-- Your task --
From the first line to the last, give the listing again exactly.

-- Dataset excerpt --
______________________________
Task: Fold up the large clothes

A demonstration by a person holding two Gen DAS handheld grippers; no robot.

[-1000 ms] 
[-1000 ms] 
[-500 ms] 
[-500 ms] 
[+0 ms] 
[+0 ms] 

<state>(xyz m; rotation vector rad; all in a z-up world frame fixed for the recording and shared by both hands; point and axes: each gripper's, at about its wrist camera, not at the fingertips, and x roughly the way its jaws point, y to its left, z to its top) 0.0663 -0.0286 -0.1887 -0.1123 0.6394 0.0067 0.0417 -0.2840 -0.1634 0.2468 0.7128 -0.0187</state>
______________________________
-- Answer to this task --
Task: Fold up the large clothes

A demonstration by a person holding two Gen DAS handheld grippers; no robot.

[-1000 ms] 
[-1000 ms] 
[-500 ms] 
[-500 ms] 
[+0 ms] 
[+0 ms] 

<state>(xyz m; rotation vector rad; all in a z-up world frame fixed for the recording and shared by both hands; point and axes: each gripper's, at about its wrist camera, not at the fingertips, and x roughly the way its jaws point, y to its left, z to its top) 0.0663 -0.0286 -0.1887 -0.1123 0.6394 0.0067 0.0417 -0.2840 -0.1634 0.2468 0.7128 -0.0187</state>

For this exercise, nothing more remains to be given.